The temperature drop, which is the real division between night and day at that time of year, had turned the air bitterly cold. Arouna’s long legs cleared the gap between boat and land easily, and he lifted me down onto the ground. I landed in a puddle and felt the beginnings of an icy dampness that told me the sole of my boot had parted company with its leather upper. He carried my rucksack for me; without it, I felt lighter than my bulk would allow.
“Do you think she’ll be in?” I asked, as we climbed Haverstock Hill.
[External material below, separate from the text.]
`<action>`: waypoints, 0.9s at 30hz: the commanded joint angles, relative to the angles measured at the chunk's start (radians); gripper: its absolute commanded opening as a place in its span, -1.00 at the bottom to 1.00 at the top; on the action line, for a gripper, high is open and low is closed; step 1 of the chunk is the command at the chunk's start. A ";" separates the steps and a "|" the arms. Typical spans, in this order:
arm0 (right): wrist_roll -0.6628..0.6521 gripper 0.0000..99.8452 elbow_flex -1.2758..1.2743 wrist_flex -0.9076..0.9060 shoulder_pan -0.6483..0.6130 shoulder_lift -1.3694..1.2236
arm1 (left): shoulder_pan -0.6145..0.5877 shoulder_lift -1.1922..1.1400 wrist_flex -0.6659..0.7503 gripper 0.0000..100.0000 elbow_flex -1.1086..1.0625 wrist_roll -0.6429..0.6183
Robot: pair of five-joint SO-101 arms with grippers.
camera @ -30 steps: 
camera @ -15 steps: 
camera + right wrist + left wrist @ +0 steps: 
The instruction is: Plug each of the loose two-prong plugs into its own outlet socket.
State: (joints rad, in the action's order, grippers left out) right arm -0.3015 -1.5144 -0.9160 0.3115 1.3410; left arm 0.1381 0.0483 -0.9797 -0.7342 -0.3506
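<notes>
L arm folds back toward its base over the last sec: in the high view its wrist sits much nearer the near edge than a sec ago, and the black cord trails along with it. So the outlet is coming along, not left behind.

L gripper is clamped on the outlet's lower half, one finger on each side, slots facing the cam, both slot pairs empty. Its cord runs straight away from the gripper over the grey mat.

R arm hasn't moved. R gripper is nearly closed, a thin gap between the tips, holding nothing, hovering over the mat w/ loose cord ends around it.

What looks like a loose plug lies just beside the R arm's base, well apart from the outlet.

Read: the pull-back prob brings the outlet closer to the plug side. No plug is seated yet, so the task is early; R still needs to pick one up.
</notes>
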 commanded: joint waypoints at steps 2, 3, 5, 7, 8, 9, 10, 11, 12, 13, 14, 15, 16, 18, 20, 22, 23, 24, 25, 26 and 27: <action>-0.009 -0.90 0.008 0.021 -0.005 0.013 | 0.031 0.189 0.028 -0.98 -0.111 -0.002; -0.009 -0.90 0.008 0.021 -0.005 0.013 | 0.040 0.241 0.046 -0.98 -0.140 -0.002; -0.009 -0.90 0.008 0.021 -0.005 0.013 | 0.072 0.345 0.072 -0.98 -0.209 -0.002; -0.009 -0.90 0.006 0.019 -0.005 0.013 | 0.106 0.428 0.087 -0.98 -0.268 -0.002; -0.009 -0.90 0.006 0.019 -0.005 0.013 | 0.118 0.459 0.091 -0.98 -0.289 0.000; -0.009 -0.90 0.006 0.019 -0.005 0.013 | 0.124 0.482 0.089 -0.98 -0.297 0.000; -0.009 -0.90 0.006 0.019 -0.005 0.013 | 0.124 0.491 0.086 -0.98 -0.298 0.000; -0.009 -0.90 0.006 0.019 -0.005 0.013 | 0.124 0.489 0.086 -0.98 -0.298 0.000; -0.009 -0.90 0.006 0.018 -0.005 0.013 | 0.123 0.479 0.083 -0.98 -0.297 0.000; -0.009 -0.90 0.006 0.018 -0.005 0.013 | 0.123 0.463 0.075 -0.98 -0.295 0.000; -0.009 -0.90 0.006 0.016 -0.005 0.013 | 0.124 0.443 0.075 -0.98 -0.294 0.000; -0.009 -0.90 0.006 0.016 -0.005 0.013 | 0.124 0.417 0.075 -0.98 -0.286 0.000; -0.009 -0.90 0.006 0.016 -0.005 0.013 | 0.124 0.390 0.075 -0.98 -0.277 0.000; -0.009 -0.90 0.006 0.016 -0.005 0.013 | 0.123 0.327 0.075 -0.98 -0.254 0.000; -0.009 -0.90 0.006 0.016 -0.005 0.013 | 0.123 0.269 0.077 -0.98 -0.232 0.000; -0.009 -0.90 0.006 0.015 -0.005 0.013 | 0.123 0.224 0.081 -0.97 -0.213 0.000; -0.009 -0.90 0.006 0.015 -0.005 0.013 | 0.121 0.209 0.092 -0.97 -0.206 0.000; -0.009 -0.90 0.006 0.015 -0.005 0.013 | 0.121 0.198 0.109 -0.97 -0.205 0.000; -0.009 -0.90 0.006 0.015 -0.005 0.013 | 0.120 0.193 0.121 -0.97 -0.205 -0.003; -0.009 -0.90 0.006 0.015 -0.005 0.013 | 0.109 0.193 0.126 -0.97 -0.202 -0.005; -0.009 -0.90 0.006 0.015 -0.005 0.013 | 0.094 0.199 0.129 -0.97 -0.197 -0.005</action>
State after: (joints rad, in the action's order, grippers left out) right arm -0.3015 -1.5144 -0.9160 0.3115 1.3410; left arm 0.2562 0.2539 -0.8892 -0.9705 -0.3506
“Oh, she’s always in,” he said. We turned right onto Prince of Wales Road. Every step we took drew us farther and farther away from the kind of place I could imagine Biba living in. We passed a floodlit, youth-infested soccer field and adjoining recreation center and a railway station—Kentish Town West—that I had seen on maps but never at street level. We were, I realized, walking the no-man’s-land between the two branches of the Northern Line. Either side of the street was filled with a sprawl of low-rise blocks, all branded by Camden Council. Some of the more attractive brickwork buildings were old enough to bear the Corporation of London logo, but the one that Arouna stopped outside was a gray tower ten stories high, its walls clad in huge concrete slabs.
“She lives here?” I said in disbelief. I only had to look at the graffiti-covered elevator to know what it smelled like. Arouna laughed but not unkindly.
“Sixth floor, number thirty-nine,” he said. I looked up, trying to identify which of the lit windows was hers.
“Do you mind if I go alone?” He hooked my rucksack back over my shoulders. Was he going to tell me something? Twice he drew breath to speak and twice he closed his lips again.
“You send my love to that girl.”
I took my chances in the elevator, managing not to breathe in while it wheezed its way to the sixth floor, where it belched me out with a shudder. An open walkway linked the apartments and I glanced over the edge of the flaking railings. Streaky wet taillights trailed after the crawling cars in the street below. It was a long way to fall. I looked in through the front window of apartment 39. It gave onto a small, dimly lit kitchen. The stove was electric, the kind with coils for hot plates, and filthy. A wine bottle filled to the brim with cigarette butts stood in the middle of the lonely little table shoved up against one wall. I recognized the blue silk scarf that hung over a lampshade, a pretty fire risk that was pure Biba.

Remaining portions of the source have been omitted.